Nur Mahmudi yang meraih gelar Ph.D. Bidang Food Science and Techology Spesialisasi Teknologi Pengolahan Daging Ayam Fakultas Peternakan, Texas A & M University, mengatakan, gerakan Sehari Tanpa Nasi tersebut merupakan aplikasi dari peraturan pemerintah soal diversifikasi pangan berbasis kearifan lokal.

Program satu hari tanpa nasi tersebut tertuang dalam Surat Edaran Nomor 010/26-UM yang dikeluarkan Bagian Umum Sekretariat Daerah Pemerintah Kota Depok tentang One Day No Rice (Satu Hari Tanpa Nasi).

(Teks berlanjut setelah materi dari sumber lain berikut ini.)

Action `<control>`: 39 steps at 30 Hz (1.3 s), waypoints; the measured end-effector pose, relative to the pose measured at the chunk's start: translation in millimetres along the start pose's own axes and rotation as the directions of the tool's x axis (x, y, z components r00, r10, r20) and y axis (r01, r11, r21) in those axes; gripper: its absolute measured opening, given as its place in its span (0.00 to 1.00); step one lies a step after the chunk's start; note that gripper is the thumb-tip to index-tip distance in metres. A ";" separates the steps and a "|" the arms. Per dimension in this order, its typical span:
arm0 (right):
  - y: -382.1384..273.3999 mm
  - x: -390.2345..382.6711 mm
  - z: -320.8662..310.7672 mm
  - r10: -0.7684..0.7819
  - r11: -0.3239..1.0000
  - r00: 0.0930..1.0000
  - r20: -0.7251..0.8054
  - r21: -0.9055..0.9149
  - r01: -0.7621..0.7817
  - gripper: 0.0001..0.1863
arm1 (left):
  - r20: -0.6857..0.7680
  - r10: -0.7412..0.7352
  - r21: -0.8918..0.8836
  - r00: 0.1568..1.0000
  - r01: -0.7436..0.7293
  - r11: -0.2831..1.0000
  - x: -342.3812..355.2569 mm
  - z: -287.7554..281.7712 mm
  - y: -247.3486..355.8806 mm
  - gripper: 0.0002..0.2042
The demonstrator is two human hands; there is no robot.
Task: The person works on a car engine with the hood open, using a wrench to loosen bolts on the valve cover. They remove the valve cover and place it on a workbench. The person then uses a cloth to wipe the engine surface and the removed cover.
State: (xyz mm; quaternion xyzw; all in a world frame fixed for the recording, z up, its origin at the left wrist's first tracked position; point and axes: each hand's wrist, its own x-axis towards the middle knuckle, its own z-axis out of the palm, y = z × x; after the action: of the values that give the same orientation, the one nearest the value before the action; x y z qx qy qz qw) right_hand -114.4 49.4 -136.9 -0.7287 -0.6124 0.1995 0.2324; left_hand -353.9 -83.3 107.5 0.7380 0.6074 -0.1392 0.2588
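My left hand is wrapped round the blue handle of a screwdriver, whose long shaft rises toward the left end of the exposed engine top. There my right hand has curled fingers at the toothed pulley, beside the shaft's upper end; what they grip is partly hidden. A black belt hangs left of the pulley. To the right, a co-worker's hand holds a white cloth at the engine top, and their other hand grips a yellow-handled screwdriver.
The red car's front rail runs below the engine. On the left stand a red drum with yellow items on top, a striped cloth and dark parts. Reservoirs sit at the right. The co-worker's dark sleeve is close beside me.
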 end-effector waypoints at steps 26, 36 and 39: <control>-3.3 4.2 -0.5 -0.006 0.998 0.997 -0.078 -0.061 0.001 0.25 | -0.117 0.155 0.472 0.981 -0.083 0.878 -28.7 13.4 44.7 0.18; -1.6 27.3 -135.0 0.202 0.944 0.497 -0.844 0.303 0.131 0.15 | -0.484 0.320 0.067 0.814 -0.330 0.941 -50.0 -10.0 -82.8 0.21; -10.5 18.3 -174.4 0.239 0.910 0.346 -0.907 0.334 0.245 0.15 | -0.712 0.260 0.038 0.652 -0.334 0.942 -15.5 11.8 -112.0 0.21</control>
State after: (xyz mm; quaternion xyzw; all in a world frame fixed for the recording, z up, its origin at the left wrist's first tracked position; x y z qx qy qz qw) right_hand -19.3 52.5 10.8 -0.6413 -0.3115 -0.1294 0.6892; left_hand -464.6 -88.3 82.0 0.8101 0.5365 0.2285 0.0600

Ia berharap nasi bisa diganti dengan makanan nonpadi yakni ubi, singkong, jagung, sagu, tiwul, gembili, dan bahan makanan nonpadi lainnya.

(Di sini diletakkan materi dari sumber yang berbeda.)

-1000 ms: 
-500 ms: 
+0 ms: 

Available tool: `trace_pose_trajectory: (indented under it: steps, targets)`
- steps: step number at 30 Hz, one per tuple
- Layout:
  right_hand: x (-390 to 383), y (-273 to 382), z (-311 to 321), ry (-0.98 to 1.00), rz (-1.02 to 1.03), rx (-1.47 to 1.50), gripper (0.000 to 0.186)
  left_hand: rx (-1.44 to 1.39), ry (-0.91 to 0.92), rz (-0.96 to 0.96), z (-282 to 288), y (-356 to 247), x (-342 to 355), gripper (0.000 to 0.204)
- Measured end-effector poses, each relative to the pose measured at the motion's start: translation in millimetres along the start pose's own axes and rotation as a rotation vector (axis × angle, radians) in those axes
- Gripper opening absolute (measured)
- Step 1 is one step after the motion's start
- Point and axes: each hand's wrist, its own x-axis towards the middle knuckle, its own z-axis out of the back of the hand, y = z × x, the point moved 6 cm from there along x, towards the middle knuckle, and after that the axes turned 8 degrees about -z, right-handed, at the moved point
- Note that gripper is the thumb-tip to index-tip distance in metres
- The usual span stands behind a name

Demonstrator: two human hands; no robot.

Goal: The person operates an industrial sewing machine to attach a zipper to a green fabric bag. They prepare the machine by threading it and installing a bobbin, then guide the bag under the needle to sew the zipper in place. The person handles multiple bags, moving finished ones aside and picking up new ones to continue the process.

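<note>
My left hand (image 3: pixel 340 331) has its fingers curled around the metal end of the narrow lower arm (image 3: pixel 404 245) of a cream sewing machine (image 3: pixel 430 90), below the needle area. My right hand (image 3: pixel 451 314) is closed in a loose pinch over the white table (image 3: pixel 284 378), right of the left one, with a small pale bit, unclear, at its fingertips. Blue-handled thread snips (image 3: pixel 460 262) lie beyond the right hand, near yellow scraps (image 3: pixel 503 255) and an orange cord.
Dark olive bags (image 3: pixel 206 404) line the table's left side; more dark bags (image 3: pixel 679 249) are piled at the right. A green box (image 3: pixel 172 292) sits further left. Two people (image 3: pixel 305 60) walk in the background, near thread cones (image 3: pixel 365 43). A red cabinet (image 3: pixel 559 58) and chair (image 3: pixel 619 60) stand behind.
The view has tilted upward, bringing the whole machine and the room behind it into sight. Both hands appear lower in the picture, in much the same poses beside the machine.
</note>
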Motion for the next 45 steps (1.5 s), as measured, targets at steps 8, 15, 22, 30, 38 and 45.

Menurut dia, setelah berjalan sepuluh bulan program tersebut banyak tanggapan positif dari berbagai pemerintah daerah seperti dari Lombok Utara, Kulonprogo, Medan, Tebing Tinggi, Bolaang Mongondouw Timur dan juga Kepulauan Selayar. Selain itu juga Riau, Banjarmasin, Kendari, Padeglang, dan Wakatobi.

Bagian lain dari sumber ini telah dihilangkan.